3.7.19

Sanità. L'Italia impara dagli USA


Ho trovato nel mio archivio un ritaglio dal “manifesto” di quasi 25 anni fa. Un breve articolo dà notizia di certe voluminose guide, made in USA, che suggeriscono alle Compagnie assicuratrici, soprattutto a quelle delle assicurazioni sanitarie più diffuse, legate ai rapporti di lavoro, e ai datori di lavoro, le strategie e le strade per l'efficienza, o – più esattamente – per il taglio della spesa sulla pelle degli assicurati e dei lavoratori. Ho il sospetto che i manager sanitari italiani, in questo venticinquennio, abbiano molto imparato dagli Stati Uniti nell'escogitare trappole per ridurre le coperture del servizio sanitario nazionale. E – adesso che ci avviamo verso il mostruoso federalismo differenziato – ancor di più terranno presente quella lezione nelle regioni del Centro, del Sud e delle Isole maggiori. (S.L.L.)
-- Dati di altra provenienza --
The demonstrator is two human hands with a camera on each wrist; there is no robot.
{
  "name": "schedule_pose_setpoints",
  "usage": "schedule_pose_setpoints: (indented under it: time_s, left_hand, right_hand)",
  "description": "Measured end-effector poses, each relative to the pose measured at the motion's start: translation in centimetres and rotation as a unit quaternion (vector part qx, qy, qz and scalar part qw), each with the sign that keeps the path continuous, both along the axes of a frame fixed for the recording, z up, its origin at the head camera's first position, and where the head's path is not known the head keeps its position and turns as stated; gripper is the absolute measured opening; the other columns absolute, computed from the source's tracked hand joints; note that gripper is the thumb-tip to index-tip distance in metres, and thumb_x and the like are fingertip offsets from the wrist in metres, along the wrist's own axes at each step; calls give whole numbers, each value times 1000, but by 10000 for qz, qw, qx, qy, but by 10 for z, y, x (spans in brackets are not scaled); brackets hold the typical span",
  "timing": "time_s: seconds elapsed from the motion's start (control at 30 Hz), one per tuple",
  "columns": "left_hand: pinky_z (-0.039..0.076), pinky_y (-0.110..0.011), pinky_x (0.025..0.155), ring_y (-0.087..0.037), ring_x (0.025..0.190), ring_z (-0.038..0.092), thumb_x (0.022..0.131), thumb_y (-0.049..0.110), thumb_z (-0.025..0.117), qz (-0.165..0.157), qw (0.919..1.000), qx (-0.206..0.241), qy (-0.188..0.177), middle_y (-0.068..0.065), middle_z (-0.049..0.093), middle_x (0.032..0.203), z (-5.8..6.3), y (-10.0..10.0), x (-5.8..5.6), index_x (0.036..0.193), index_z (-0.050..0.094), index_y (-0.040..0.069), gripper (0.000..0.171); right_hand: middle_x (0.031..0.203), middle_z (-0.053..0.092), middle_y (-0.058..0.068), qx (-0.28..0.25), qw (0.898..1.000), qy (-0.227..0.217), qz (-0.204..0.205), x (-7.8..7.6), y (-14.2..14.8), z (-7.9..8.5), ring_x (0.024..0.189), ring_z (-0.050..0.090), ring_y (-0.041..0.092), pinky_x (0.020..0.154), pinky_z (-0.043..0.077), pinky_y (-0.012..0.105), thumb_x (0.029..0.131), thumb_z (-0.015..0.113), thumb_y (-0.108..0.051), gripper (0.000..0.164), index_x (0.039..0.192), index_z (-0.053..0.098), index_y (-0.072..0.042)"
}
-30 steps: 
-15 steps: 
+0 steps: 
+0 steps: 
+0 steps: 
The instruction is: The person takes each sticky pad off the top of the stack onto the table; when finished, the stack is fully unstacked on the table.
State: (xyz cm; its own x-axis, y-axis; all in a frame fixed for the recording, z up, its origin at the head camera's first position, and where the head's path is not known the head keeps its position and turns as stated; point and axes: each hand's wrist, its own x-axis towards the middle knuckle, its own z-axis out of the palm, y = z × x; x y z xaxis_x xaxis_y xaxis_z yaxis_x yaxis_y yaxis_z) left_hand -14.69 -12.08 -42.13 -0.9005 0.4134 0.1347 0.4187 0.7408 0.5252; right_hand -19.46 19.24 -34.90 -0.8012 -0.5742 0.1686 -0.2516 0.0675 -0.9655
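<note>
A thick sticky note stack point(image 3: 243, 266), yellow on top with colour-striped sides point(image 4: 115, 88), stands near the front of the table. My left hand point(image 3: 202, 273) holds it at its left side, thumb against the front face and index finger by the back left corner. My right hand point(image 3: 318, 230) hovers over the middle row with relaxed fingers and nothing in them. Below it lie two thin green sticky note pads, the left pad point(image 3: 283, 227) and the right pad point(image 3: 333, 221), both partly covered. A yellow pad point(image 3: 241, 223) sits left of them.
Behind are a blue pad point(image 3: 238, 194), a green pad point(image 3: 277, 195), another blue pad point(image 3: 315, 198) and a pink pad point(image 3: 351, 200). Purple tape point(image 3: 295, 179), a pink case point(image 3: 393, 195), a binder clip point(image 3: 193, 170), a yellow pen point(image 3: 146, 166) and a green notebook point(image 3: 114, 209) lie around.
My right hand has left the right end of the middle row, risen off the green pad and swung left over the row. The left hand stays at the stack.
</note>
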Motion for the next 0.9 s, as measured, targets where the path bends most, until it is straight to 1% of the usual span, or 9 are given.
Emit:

Parti, infarti, operazioni, guide al risparmio. Sui malati (Giulia D’Agnolo Vallan)
A trecento dollari a volume e con vendite anuali intorno alle seimila copie, sono gli assoluti best seller del genere. Si tratta delle guide McMillan, cinque volumoni di suggerimenti per compagnie di assicurazione e datori di lavoro su come rendere più efficienti (vedi economici) i vari piani di copertura sanitaria a disposizione. Una horror story come tante nello spaventoso panorama della sanità americana.
Prodotte da una compagnia di consulenza sanitaria di Seattle, la McMillan and Robertson, le guide (rispettivamente dedicate a visite mediche, ammissioni all’ospedale, medicine, dentisti e pazienti al di sopra dei 65 anni) stanno scatenando l’ira dei medici, ma sono la delizia degli assicuratori. «Crediamo che la qualità dell’assistenza e la sua efficienza debbano convergere», è il pragmatico credo di Richard Doyle, il principale autore dei libroni. Servendosi per la consulenza di (18) dottori e infermiere, piuttosto che di ricercatori, e di statistiche ricavate dalla cartelle cliniche e ospedaliere, MacMillan produce quello che, i membri della American Medicai Association hanno definito con disprezzo «medicina da libro di cucina».
Secondo Doyle e la sua equipe, per esempio, un piano di assicurazione non deve concedere una seconda operazione alla cataratta se non si tratta di pazienti giovani e in grado di dimostrare che hanno bisogno degli occhi per il lavoro. Un’operazione di tonsille non è permessa a meno che non ci sia un sospetto cancro o sei casi ben documentati di tonsillite all'anno. Per trattare l’epilessia basta un medico generico, non un neurologo e, se ti viene un infarto, non puoi stare all’ospedale più di tre giorni anche se hai bisogno di una sedia a rotelle per farti portare fuori. Scordarsi il bypass a meno che le condizioni non siano disperate e, per un trapianto di cuore..., a casa dopo una settimana. Rilascio dall’ospedale dopo 24 ore anche per la maggioranza dei parti. Due giorni di degenza sono ammessi in caso di cesareo, la metà esatta di quelli raccomandati dall'American College of Obstetrician and Gynecologists. Perché, allora, non avere bambini senza scendere dall’automobile, come quando si va da MacDonald?, ha commentato sarcastico Robert McGhee, uno dei dottori che conducono la lotta contro la McMillan, sulla rivista della American Medical Association.
Ma le vendite della guida salgono velocemente (solo 600 copie nel 1990, quando è nata) e le soluzioni efficientiste di Doyle, che eliminano fino a due terzi dei costi d’ospedale (senza, dice lui, alterare la qualità dell’assistenza), vengono usate regolarmente da megacompagnie come la General Electric. Più grave ancora il fatto che piani di assistenza sanitaria a costi ridotti, come «Blue Cross», «Blue Shield» e persino «Medicare» stiano iniziando a considerare le stesse equazioni.